Problem description
Transcribe the entries in full, keeping each word as it is.

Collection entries

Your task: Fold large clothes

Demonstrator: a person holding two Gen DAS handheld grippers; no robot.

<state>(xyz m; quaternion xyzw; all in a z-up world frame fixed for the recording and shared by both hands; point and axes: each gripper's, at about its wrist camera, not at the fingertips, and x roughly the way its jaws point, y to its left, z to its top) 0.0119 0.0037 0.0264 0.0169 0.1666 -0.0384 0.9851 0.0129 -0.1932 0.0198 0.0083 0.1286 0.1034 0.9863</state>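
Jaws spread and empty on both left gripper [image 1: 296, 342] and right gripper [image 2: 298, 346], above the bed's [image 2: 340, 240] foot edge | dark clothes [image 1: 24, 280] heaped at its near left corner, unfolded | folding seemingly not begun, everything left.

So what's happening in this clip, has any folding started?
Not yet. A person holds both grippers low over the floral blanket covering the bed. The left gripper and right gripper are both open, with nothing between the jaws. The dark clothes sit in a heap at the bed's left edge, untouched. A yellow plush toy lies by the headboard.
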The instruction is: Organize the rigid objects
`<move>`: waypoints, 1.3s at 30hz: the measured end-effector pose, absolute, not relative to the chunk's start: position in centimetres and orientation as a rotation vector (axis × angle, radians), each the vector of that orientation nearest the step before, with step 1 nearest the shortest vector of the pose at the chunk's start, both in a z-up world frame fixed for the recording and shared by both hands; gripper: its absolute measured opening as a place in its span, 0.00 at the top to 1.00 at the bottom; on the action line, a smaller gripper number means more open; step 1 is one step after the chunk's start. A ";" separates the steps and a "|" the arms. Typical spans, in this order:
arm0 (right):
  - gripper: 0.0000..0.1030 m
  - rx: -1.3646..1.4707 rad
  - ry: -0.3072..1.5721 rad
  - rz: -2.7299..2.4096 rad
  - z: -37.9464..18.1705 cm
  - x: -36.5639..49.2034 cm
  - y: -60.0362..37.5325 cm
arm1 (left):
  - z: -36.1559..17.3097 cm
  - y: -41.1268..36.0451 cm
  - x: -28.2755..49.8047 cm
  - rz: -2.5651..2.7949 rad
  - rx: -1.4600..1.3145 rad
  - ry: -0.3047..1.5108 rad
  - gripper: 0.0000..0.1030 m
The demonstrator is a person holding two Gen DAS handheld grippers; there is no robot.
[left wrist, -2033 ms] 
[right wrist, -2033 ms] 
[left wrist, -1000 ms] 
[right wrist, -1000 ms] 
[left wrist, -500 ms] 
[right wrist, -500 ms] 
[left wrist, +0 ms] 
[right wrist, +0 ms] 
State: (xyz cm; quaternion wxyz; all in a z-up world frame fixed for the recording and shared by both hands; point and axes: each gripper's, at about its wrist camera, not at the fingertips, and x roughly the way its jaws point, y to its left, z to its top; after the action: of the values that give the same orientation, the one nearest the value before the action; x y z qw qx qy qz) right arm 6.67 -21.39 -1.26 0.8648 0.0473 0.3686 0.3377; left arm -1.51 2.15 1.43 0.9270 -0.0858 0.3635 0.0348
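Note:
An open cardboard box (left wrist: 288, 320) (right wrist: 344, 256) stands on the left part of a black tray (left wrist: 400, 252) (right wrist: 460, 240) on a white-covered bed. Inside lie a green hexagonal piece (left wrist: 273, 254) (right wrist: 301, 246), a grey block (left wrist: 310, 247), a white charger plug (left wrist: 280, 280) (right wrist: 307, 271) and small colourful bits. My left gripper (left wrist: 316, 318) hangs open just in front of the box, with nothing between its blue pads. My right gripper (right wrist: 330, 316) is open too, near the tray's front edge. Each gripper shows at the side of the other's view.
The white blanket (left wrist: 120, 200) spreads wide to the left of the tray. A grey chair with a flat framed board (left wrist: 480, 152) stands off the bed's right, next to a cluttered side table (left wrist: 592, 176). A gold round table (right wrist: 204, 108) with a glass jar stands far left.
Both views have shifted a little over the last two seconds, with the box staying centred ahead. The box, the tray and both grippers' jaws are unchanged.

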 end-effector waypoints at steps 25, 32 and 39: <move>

Worked solution
Your task: Fold large clothes

Demonstrator: a person holding two Gen DAS handheld grippers; no robot.

<state>(xyz m; quaternion xyzw; all in a z-up world frame fixed for the recording and shared by both hands; point and axes: each gripper's, at about its wrist camera, not at the fingertips, and x roughly the way its jaws point, y to its left, z to its top) 0.0119 0.0037 0.0264 0.0169 0.1666 -0.0384 0.9851 0.0129 -0.1932 0.0198 0.0083 0.1286 0.1034 0.9863</state>
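Jaws spread and empty on both left gripper [image 1: 296, 342] and right gripper [image 2: 298, 346], above the bed's [image 2: 340, 240] foot edge | dark clothes [image 1: 24, 280] heaped at its near left corner, unfolded | folding seemingly not begun, everything left.

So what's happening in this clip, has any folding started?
Not yet. A person holds both grippers low over the floral blanket covering the bed. The left gripper and right gripper are both open, with nothing between the jaws. The dark clothes sit in a heap at the bed's left edge, untouched. A yellow plush toy lies by the headboard.
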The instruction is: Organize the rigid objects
`<move>`: waypoints, 1.3s at 30hz: the measured end-effector pose, absolute, not relative to the chunk's start: position in centimetres and orientation as a rotation vector (axis × angle, radians), each the vector of that orientation nearest the step before, with step 1 nearest the shortest vector of the pose at the chunk's start, both in a z-up world frame fixed for the recording and shared by both hands; gripper: its absolute measured opening as a place in its span, 0.00 at the top to 1.00 at the bottom; on the action line, a smaller gripper number means more open; step 1 is one step after the chunk's start. A ";" separates the steps and a "|" the arms. Typical spans, in this order:
arm0 (right):
  - gripper: 0.0000..0.1030 m
  - rx: -1.3646..1.4707 rad
  - ry: -0.3072..1.5721 rad
  - rz: -2.7299..2.4096 rad
  - z: -37.9464..18.1705 cm
  - x: -36.5639..49.2034 cm
  - y: -60.0362..37.5325 cm
arm1 (left):
  - z: -36.1559..17.3097 cm
  - y: -41.1268..36.0451 cm
  - x: -28.2755..49.8047 cm
  - rz: -2.5651..2.7949 rad
  - rx: -1.4600..1.3145 rad
  - ry: -0.3047..1.5108 rad
  - gripper: 0.0000..0.1030 m
The demonstrator is a person holding two Gen DAS handheld grippers; there is no robot.
[left wrist, -2033 ms] 
[right wrist, -2033 ms] 
[left wrist, -1000 ms] 
[right wrist, -1000 ms] 
[left wrist, -500 ms] 
[right wrist, -500 ms] 
[left wrist, +0 ms] 
[right wrist, +0 ms] 
State: (xyz cm; quaternion wxyz; all in a z-up world frame fixed for the recording and shared by both hands; point and axes: each gripper's, at about its wrist camera, not at the fingertips, and x roughly the way its jaws point, y to its left, z to its top; after the action: of the values that give the same orientation, the one nearest the value before the action; x y z qw qx qy qz) right arm 6.67 -21.39 -1.26 0.8648 0.0473 0.3686 0.3377; left arm -1.51 2.15 1.43 0.9270 -0.0858 0.3635 0.0348
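Note:
An open cardboard box (left wrist: 288, 320) (right wrist: 344, 256) stands on the left part of a black tray (left wrist: 400, 252) (right wrist: 460, 240) on a white-covered bed. Inside lie a green hexagonal piece (left wrist: 273, 254) (right wrist: 301, 246), a grey block (left wrist: 310, 247), a white charger plug (left wrist: 280, 280) (right wrist: 307, 271) and small colourful bits. My left gripper (left wrist: 316, 318) hangs open just in front of the box, with nothing between its blue pads. My right gripper (right wrist: 330, 316) is open too, near the tray's front edge. Each gripper shows at the side of the other's view.
The white blanket (left wrist: 120, 200) spreads wide to the left of the tray. A grey chair with a flat framed board (left wrist: 480, 152) stands off the bed's right, next to a cluttered side table (left wrist: 592, 176). A gold round table (right wrist: 204, 108) with a glass jar stands far left.
Both views have shifted a little over the last two seconds, with the box staying centred ahead. The box, the tray and both grippers' jaws are unchanged.
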
 end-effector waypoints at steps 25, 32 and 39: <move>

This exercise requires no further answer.